Two more points, then I’m gone. Still have trouble with that ELL-shaped [Kitchen layout]. Again, I’m coming from my provincial Manhattan perspective. But I’ve been to large homes. I know what a generously sized kitchen looks like. I just don’t recall encountering one with an ELL layout. An ELL-shaped studio apartment or living-dining configuration, yes. But an ELL-shaped kitchen seems more like the infrequent exception than the rule.
And finally, because I’m currently taking a class in American culinary history and we just read about (Mr.) Gail Borden and the mid-19th century creation of his condensed, canned milk, I was delighted to encounter ELSIE, [Borden's spokes-bovine] since 1937. Here’s a link to the chapter from Andrew F. Smith’s Eating History: Thirty Turning Points in the Making of American Cuisine that describes Borden’s contribution.
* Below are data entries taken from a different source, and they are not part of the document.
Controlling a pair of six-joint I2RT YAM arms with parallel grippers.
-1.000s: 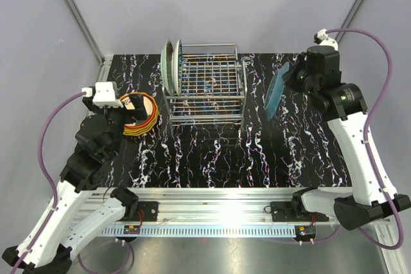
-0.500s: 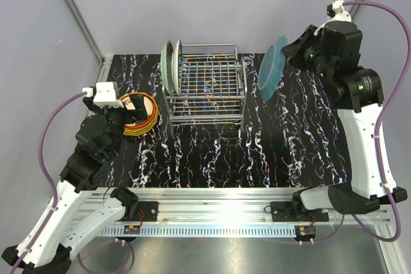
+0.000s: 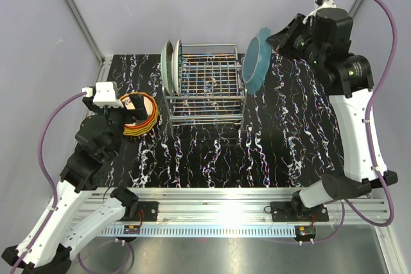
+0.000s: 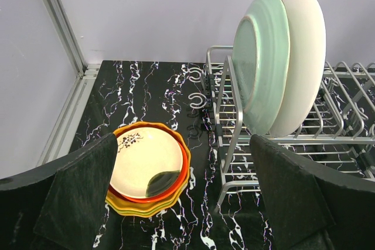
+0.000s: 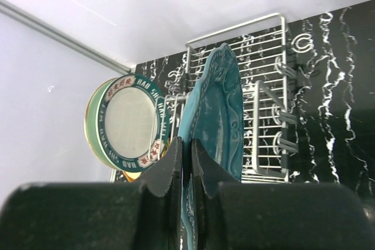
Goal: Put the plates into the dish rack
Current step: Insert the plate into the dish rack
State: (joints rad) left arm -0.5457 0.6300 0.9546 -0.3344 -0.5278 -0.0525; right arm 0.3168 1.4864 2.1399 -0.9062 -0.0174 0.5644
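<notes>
PLATE IN MID-AIR: A teal plate (image 3: 255, 61) is held on edge above the black, white-veined surface (image 3: 212, 158) by the right gripper (image 5: 186, 144), whose fingers (image 5: 167, 174) are clamped tight on the plate's wavy rim. The plate is seen just beside the right end of the chrome wire dish rack (image 3: 207, 108), its face turned toward the rack.

Two plates are stood upright in the slots at the rack's left end. A pale mint green plate (image 4: 263, 57) is placed outermost, and a cream plate (image 4: 307, 45) is set close against it on the side toward the rack's middle.

To the left of the rack, a stack of plates (image 3: 138, 115) is laid flat on the surface. Its top plate (image 4: 146, 159) is pale, with a small dark mark near the rim; a red-orange rim is shown beneath it and yellowish rims at the bottom. How many plates are stacked cannot be told.

The left gripper (image 4: 184, 191) is poised near this stack, its fingers (image 4: 82, 191) spread wide with nothing gripped between them.
</notes>
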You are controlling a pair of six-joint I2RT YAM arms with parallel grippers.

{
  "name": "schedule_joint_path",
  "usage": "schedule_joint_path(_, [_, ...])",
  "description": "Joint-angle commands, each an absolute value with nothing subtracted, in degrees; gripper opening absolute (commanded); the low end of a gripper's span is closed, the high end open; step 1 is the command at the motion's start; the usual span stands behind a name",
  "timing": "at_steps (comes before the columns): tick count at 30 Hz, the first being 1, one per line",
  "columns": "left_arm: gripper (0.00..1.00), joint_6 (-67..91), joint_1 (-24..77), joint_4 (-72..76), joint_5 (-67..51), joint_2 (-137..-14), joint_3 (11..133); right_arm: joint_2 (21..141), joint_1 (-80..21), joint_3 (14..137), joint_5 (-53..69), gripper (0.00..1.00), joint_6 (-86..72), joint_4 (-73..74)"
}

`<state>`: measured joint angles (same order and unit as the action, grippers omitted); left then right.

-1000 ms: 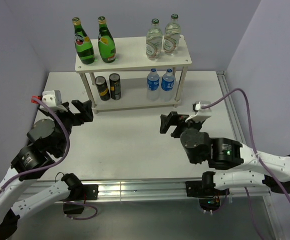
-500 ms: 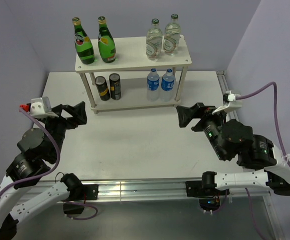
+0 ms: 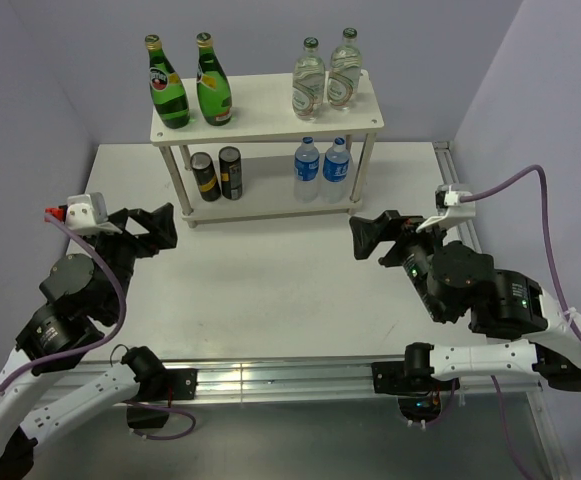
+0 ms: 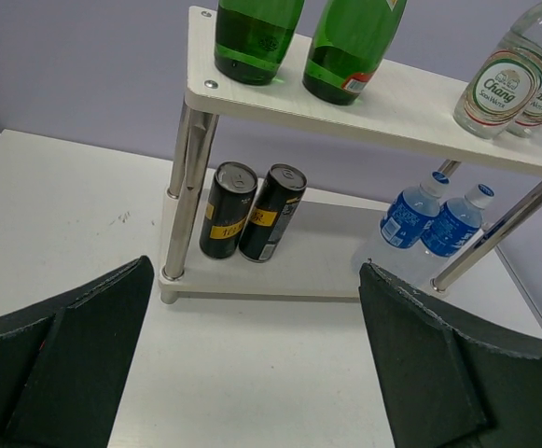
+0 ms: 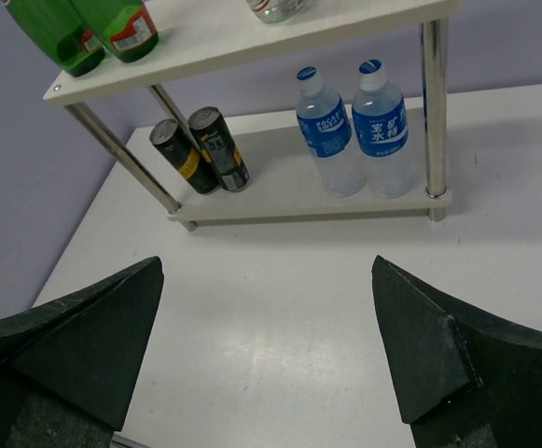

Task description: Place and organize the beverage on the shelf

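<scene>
The shelf (image 3: 260,100) stands at the back of the table. Its top board holds two green glass bottles (image 3: 168,88) on the left and two clear glass bottles (image 3: 310,82) on the right. The lower board (image 4: 326,247) holds two black cans (image 3: 218,174) and two blue-labelled water bottles (image 3: 322,166). My left gripper (image 3: 150,226) is open and empty, low over the table in front of the shelf's left end. My right gripper (image 3: 378,235) is open and empty in front of the shelf's right end. Both wrist views show the cans (image 4: 252,211) (image 5: 199,150) and water bottles (image 4: 436,220) (image 5: 354,129) ahead of the spread fingers.
The white table (image 3: 270,280) ends in a metal rail (image 3: 270,375) at the near edge. Purple walls close in behind and at both sides. A purple cable (image 3: 530,200) arcs from the right wrist.
One second ago both grippers were nearer the table's middle. The right arm swung out to the right and raised its gripper; the left arm drew back left. In the last half second both barely moved.
</scene>
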<state>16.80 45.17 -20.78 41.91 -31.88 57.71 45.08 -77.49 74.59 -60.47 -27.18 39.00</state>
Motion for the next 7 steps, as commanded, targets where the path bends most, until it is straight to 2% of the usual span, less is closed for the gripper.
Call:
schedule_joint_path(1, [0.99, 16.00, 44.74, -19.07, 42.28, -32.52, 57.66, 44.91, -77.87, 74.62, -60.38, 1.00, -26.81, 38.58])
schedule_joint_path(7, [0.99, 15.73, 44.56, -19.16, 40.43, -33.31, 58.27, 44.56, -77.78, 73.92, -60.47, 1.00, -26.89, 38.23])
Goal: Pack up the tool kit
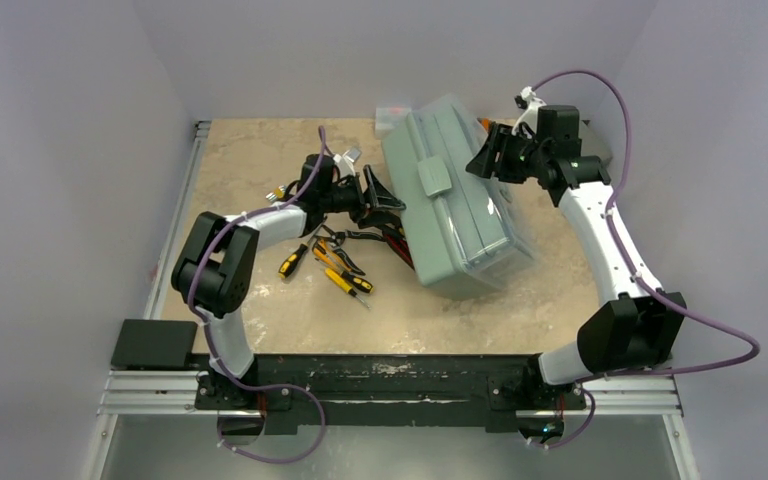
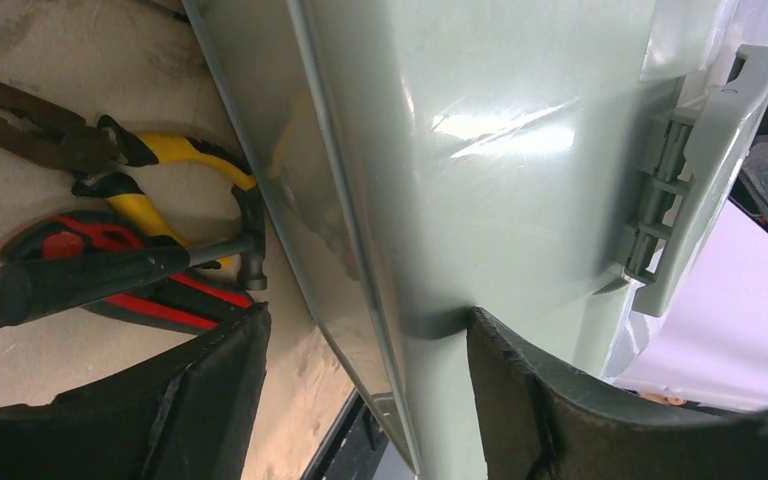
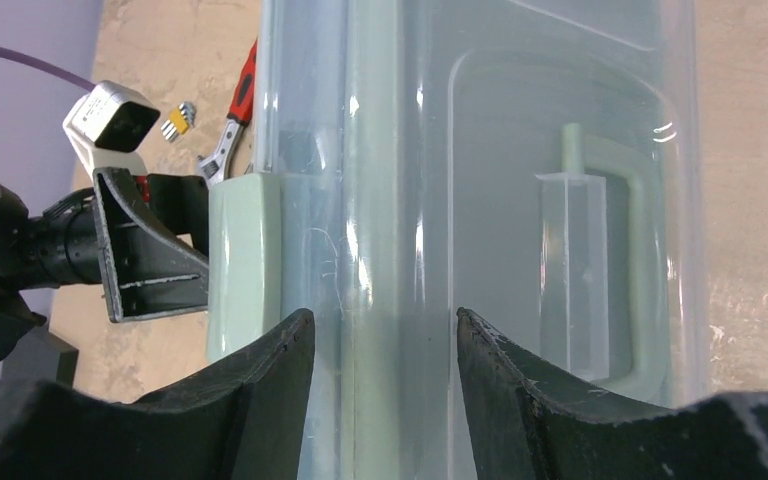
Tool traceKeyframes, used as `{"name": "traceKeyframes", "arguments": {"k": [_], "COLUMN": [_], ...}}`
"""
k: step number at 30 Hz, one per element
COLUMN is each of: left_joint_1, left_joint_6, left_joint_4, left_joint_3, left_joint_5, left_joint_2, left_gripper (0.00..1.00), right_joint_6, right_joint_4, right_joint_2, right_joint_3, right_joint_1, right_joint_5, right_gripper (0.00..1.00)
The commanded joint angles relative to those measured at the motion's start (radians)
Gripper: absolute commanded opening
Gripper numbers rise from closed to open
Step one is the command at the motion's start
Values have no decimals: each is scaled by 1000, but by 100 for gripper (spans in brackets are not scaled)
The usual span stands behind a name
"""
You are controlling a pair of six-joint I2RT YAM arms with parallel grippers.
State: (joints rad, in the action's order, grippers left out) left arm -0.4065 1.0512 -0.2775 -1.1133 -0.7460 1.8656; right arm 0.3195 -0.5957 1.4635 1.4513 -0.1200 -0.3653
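The toolbox [image 1: 460,210] sits right of centre on the worktop [image 1: 260,310], its long axis slanting from far left to near right. The left gripper [image 1: 380,194] and right gripper [image 1: 487,160] straddle opposite long edges, probably to steady or open it; whether either is pinching I cannot tell. Screwdrivers [image 1: 345,280] and pliers [image 2: 150,170] lie loose to its left, not yet packed.

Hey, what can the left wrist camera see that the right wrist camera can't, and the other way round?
Only left wrist: yellow-handled pliers and a black-handled tool lying beside the green toolbox. Only right wrist: the clear lid, the green carry handle, and the left arm's fingers. Both: that toolbox and a latch on it.
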Motion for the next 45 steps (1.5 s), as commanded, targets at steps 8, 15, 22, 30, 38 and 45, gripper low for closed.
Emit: {"name": "traceKeyframes", "arguments": {"k": [8,15,22,30,38,45], "left_joint_1": [-21,-5,11,84,120,84], "left_joint_6": [-103,-69,-64,-31,-103,-154], "left_joint_4": [105,68,36,-51,50,182], "left_joint_3": [20,51,67,187,226,185], "left_joint_5": [109,141,127,126,152,208], "left_joint_2": [50,49,72,10,-186,-362], "left_gripper": [65,63,63,58,66,100], "right_joint_6": [6,42,68,67,39,53], "right_joint_4": [-55,-16,-27,-118,-179,-28], "right_joint_2": [-40,-83,-116,-125,-136,-105], "right_joint_3": [-43,-107,-52,152,115,-74], "right_joint_1": [-96,-186,-193,-177,-45,114], "right_joint_5": [-108,-104,-54,55,237,-27], "right_gripper": [51,51,83,90,99,97]}}
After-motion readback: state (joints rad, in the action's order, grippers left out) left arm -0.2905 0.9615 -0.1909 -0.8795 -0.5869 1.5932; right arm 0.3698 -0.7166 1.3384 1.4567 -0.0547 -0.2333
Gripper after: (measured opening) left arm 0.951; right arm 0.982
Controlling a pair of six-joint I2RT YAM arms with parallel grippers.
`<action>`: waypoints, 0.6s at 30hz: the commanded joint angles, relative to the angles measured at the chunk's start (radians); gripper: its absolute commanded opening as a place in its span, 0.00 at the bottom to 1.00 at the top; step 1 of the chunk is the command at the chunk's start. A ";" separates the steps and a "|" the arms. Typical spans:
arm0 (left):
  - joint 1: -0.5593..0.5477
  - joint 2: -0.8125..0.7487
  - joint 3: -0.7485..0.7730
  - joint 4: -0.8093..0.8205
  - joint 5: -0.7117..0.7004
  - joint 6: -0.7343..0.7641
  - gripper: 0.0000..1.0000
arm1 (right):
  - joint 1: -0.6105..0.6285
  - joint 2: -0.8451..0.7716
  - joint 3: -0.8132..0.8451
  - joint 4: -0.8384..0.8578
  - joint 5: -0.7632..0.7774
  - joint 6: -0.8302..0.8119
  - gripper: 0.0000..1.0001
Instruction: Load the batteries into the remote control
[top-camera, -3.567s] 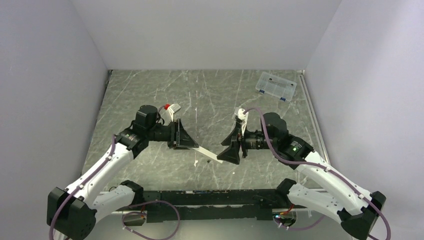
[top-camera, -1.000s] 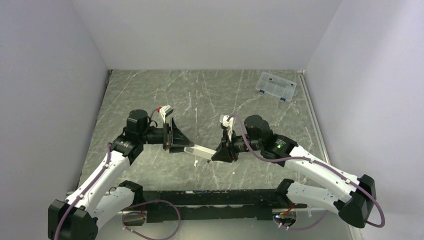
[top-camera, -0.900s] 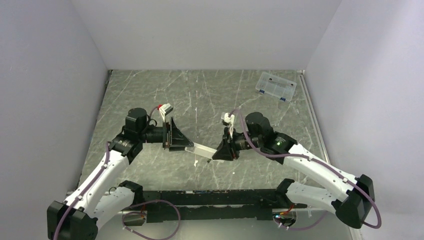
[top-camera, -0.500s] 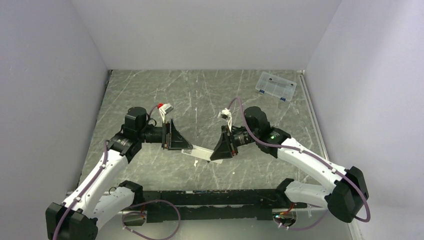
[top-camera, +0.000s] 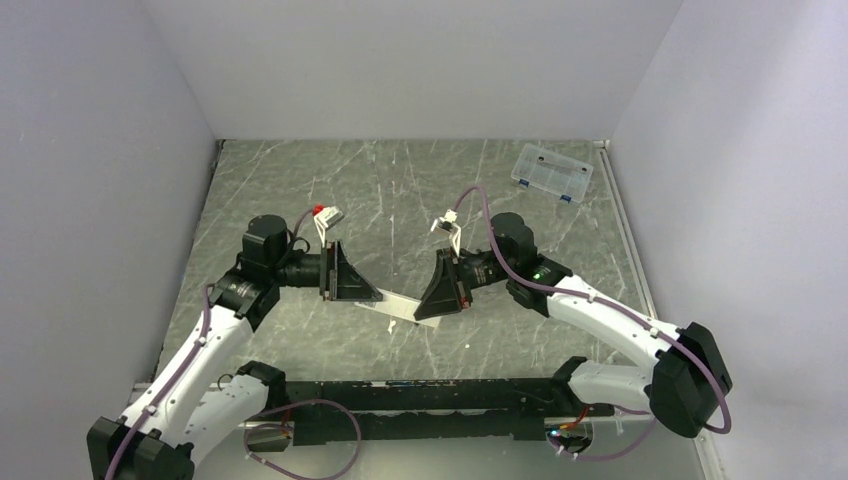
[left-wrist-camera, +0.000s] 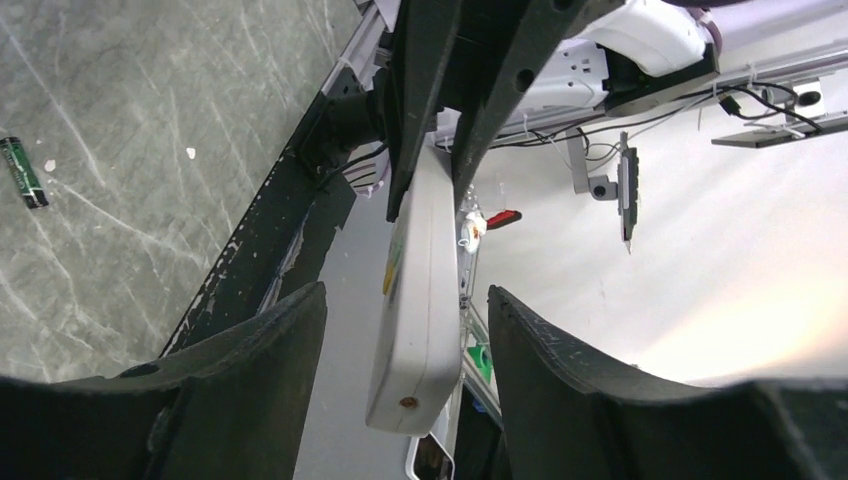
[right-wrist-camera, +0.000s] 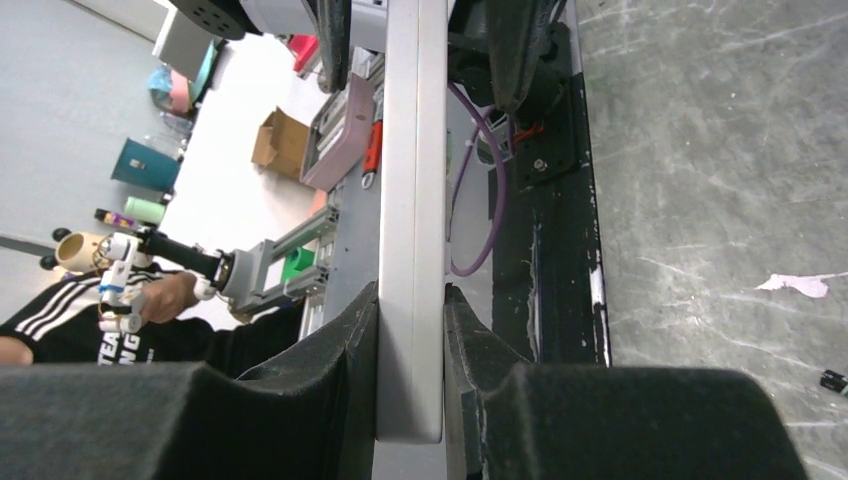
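Remote control (top-camera: 400, 305) hangs above counter (top-camera: 420, 190): right tool (right-wrist-camera: 410, 300) clamps one end, left tool (left-wrist-camera: 405, 295) straddles the other, jaws wide, no contact. Risk: off-centre left closure levers it out of right grip, drops it.

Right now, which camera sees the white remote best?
The left wrist camera: the remote control fills the middle, showing its broad white face and rounded end. The right wrist view shows only its thin edge. The top view shows just a small white strip.
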 joint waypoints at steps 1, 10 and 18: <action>0.000 -0.032 0.010 0.070 0.063 -0.024 0.64 | -0.002 0.006 -0.004 0.142 -0.038 0.075 0.00; 0.000 -0.044 0.032 0.020 0.077 0.015 0.56 | -0.002 0.014 -0.025 0.219 -0.046 0.145 0.00; 0.001 -0.045 0.043 0.018 0.079 0.022 0.48 | -0.002 0.018 -0.046 0.271 -0.048 0.187 0.00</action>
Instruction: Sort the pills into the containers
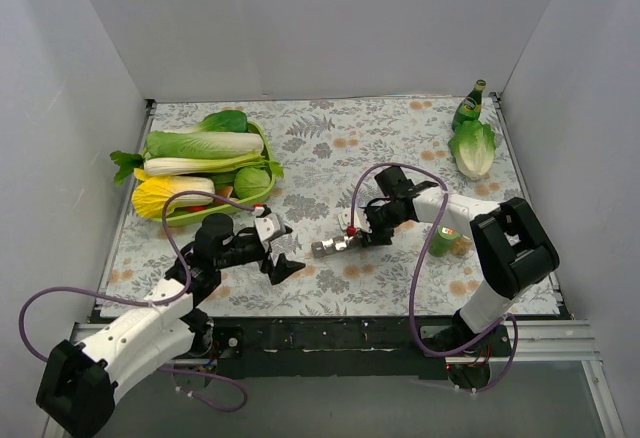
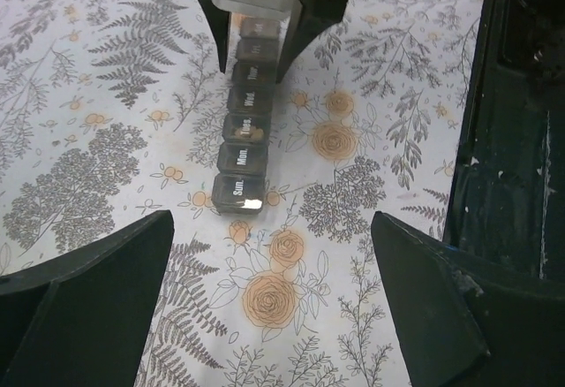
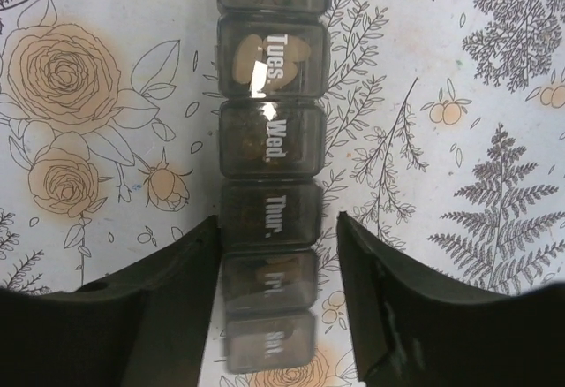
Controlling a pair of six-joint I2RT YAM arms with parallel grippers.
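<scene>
Your right gripper (image 3: 278, 221) sits low over the long grey strip of seven small square lidded compartments (image 3: 269, 140). Its black fingers (image 3: 168, 299) are spread to either side of the Thur, Fri and Sat end. In the right wrist view a sliver of cloth shows between the strip and the right-hand finger, so the jaws are parted, not clamped.

In the top view the strip lies just below the middle of the frame on the fern-and-rose printed tablecloth (image 1: 330, 148), running between your two grippers. All the lids you can see are down.

Your left gripper (image 2: 271, 217) is spread wide and holds nothing. Its fingers fill the lower corners of the left wrist view, and the Sun end lies just above the gap between them.
</scene>
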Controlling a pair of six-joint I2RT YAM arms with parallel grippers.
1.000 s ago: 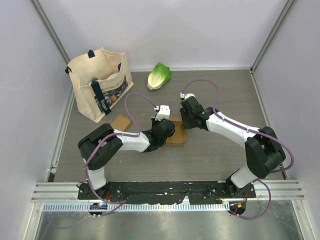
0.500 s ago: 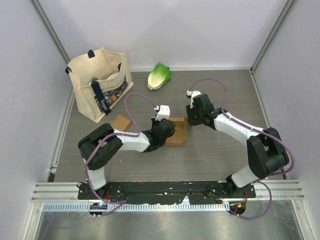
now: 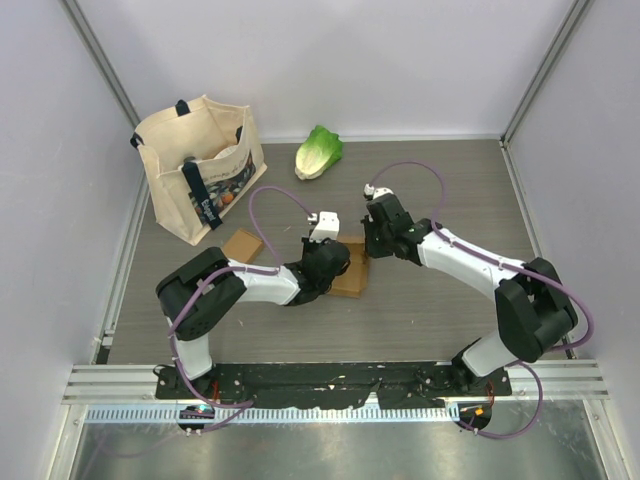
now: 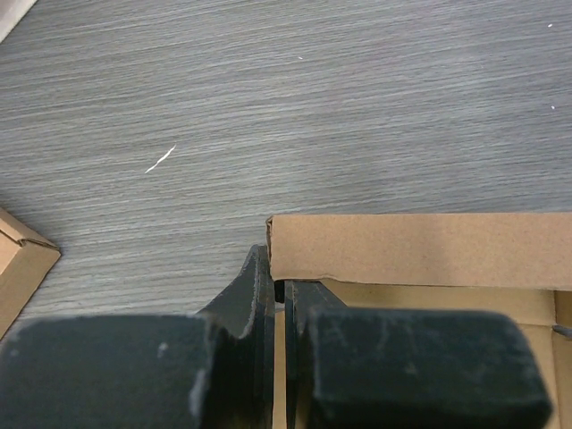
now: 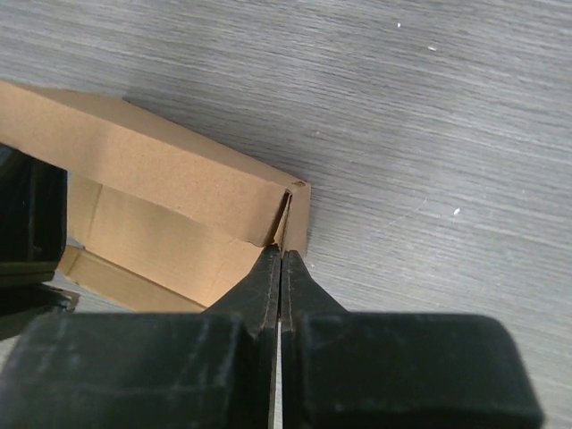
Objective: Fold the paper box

It’s food! It’s history! What’s not to love?!
This is one really well-made puzzle. From the specific, lively language in the cluing (“razzle-dazzle” and “teeny-weeny” jump out at me) to the layered and wide-ranging thematic (and non-thematic!) material, this is what thoughtful construction is about. Thanks for the thoroughly enjoyable solve, Liz—and solvers, what say ye? Would love to know your thoughts!
David Steinberg’s Los Angeles Times crossword
I love this theme—it’s a riff on the vowel progression theme, but with the vowel sound changing rather than the letter. The last word of each theme answer is the relevant part:
- 17a. [Food Network's "Throwdown!" host], BOBBY FLAY. F, L, long A sound.
- 24a. ['60s song about an insect who "hid / Inside a doggie from Madrid"], SPANISH FLEA. Long E.
- 41a. [1996 R. Kelly hit], I BELIEVE I CAN FLY. Long I.
- 51a. [Difference between money coming in and money being spent], NET CASH FLOW. Long O.
- 66a. [Contagious dog malady], CANINE FLU. Long U. I have never, ever heard of canine flu, though it’s been around for 40 years.
So that’s a nice twist on a familiar theme type, and although NET CASH FLOW is a little boring, it’s better than Enya’s ORINOCO FLOW being elevated to theme-entry status.
Other good bits include CHUMMY, MILEY CYRUS (look at that quaint old clue, [Hannah Montana portrayer]—no twerking, no nudity, no obvious tongue), and … those were the main standouts for me, but the fill was solid and didn’t have me scowling. Actually, YMA would have evoked a scowl if I’d seen it while solving, but I didn’t.
Four stars from me, with fondness for the thematic freshness and variety.